Si Lula remporte les élections, le PT prendra le relais dans une année difficile pour l'économie, avec un ralentissement mondial, des taux d'intérêt élevés et l'impact des mesures électorales adoptées cette année. Quel est le plan pour faire face à ce scénario ?

En même temps que se dessine ce scénario, nous voyons une opportunité pour le Brésil non pas en 2023, mais dans les années à venir. Le Brésil est resté en marge des nations, non seulement d’un point de vue diplomatique, mais aussi sur des sujets qui définissent l’avenir, comme la durabilité. Ces thèmes ont le potentiel d’attirer des investissements. Il y a des investisseurs qui veulent venir au Brésil, mais qui ne viennent pas en raison des incertitudes politiques et institutionnelles. Nous pensons qu'il y a une perspective pour l'économie brésilienne si le prochain gouvernement parvient à retrouver crédibilité, transparence et dialogue avec différents secteurs de la société et différents pays. Si vous avez une personne avec l'expérience du président Lula, un vice-président avec l'expérience de Geraldo Alckmin, le rétablissement de la crédibilité peut même se faire rapidement avec des actions immédiates.

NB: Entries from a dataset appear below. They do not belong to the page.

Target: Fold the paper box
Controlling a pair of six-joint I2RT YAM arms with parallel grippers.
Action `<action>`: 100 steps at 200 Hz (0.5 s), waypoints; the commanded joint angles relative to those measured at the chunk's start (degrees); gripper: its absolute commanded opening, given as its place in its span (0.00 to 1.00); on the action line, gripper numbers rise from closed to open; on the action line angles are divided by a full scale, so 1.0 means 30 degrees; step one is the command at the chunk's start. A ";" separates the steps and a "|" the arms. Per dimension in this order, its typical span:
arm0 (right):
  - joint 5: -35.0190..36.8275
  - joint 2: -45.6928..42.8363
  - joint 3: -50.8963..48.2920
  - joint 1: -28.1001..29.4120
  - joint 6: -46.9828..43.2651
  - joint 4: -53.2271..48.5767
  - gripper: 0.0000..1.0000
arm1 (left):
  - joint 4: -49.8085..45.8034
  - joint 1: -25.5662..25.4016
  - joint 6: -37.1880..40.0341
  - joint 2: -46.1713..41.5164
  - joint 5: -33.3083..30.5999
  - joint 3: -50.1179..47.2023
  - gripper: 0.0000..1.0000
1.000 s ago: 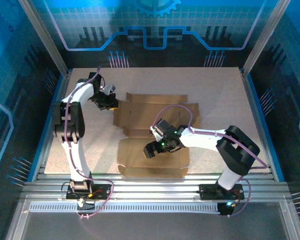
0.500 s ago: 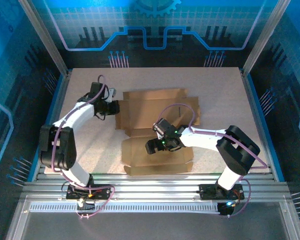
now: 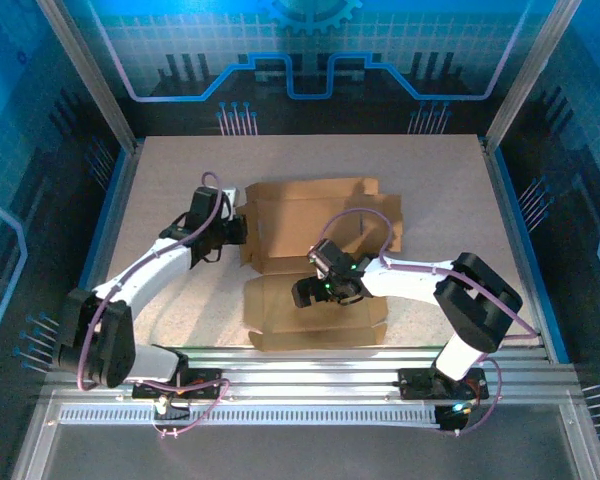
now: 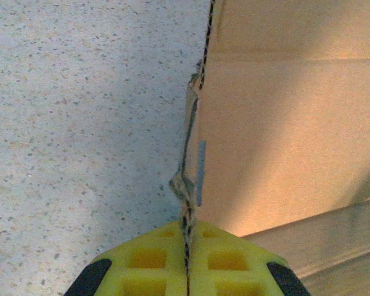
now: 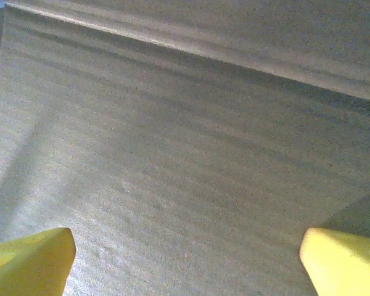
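Left gripper (image 4: pixel 187 242) pinches the left edge of the paper box (image 3: pixel 315 215) (that flap looks raised); right gripper (image 3: pixel 306 293), jaws wide, sits over its near panel.

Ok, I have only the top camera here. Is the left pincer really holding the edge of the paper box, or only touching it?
Observer: Holding. In the left wrist view the left pincer is shut, with the thin edge of the paper box pinched between its yellow fingers.
Operator: And the right pincer, does it hold something?
Observer: No. In the right wrist view the right pincer is open, its fingertips wide apart over a flat panel of the box, nothing between them.
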 commanded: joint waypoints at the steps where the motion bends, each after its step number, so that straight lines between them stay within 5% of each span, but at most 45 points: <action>1: 0.0538 0.0317 -0.0831 0.0161 0.0560 -0.0709 0.96 | -0.2353 -0.1117 -0.0692 -0.0466 -0.0161 -0.1179 0.07; 100: 0.0152 -0.0005 -0.1233 0.0608 0.1007 -0.0208 0.96 | -0.2433 -0.4967 -0.3353 -0.3013 -0.4230 -0.4831 0.10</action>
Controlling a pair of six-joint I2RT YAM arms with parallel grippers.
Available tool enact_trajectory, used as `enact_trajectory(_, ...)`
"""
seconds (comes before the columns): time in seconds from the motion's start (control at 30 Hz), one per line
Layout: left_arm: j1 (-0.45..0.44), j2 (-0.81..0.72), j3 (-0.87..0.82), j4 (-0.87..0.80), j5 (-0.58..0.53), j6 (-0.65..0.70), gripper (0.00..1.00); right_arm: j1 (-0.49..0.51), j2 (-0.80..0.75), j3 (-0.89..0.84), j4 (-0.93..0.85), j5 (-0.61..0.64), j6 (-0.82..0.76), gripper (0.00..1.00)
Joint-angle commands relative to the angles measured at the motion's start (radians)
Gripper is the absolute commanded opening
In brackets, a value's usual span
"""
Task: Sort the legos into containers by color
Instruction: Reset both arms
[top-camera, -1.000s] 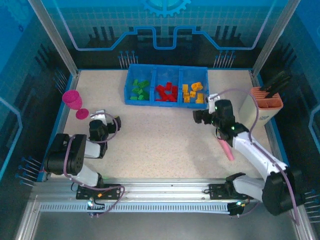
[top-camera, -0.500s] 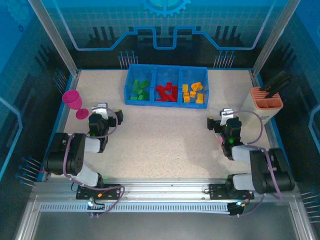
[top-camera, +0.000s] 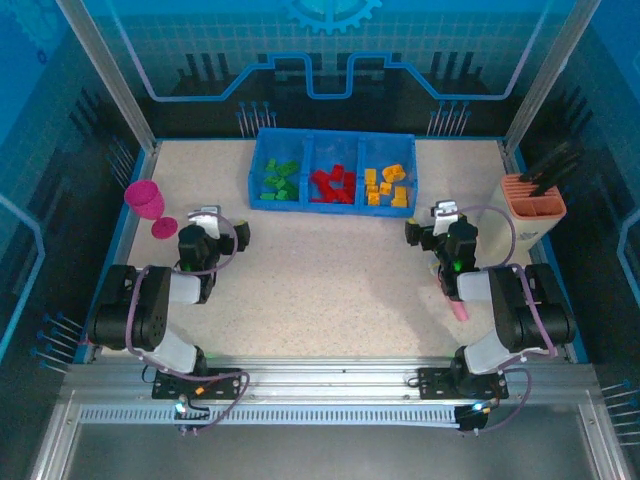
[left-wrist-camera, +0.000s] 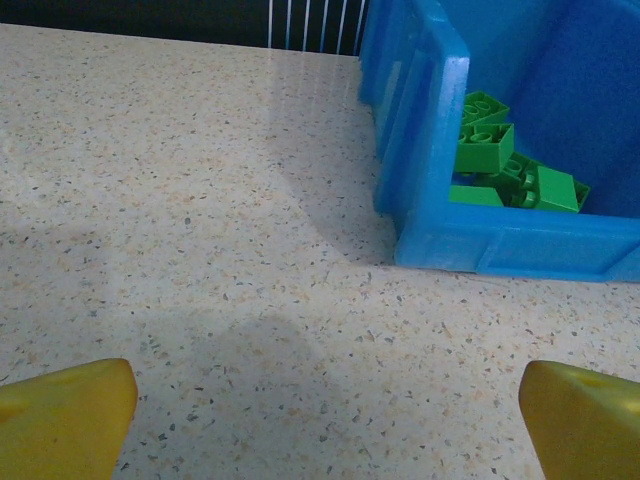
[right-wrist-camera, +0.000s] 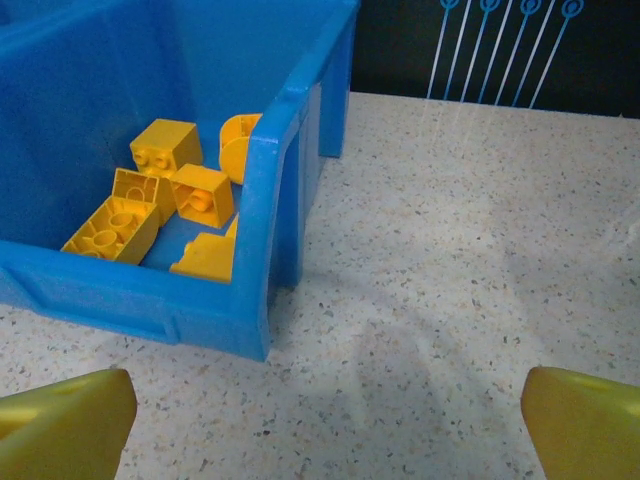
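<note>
Worktop (top-camera: 320, 290) with left gripper (top-camera: 212, 224) at left, jaws apart, empty; blue tray (top-camera: 300, 207) at far centre, its left, middle and right compartments holding green legos (top-camera: 279, 180), red legos (top-camera: 333, 184), yellow-orange legos (top-camera: 385, 186); right gripper (top-camera: 440, 222) at right, jaws apart, empty

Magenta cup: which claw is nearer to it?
Left. The left claw is close beside the cup; the right claw is across the table, near the holder.
</note>
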Motion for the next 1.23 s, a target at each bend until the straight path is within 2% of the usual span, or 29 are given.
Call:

De quelles actions s’agirait-il ? La crédibilité est l'un des points que les économistes du marché et du secteur productif exigent du PT, afin qu'il puisse tracer une trajectoire. Le PT a déclaré qu'il ne donnerait pas de détails dans un premier temps. Ces incertitudes font que les projections pour 2023 sont très différentes. Comment comptez-vous activer cette crédibilité ?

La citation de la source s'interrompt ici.